Many of the scenes on these pages no longer exist in the form pictured here. Children's Crossing was photographed at an institution that has since been entirely demolished. The Village of the Feeble-Minded has been partially destroyed and rebuilt into a community center. Other places, more recently, have been vandalized beyond recognition. The golden age of asylums is over, but I am glad to have been able to witness its flourishes and will be processing my experiences for many years to come.

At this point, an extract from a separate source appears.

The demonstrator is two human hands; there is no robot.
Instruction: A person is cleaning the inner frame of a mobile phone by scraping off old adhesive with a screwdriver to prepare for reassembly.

I am particularly grateful to have discovered the Hospital of Seven Teeth when it was still fresh, when opening a door to the tunnels felt like uncovering a vault. It has been nearly five years since the events recorded here took place. The story of Ann Davee still resonates; with further research, including notes about her dental visits in a nurses' log, it has become only more poignant and surreal. It has evolved into the bass note in a personal asylum book that has been my companion project for some time.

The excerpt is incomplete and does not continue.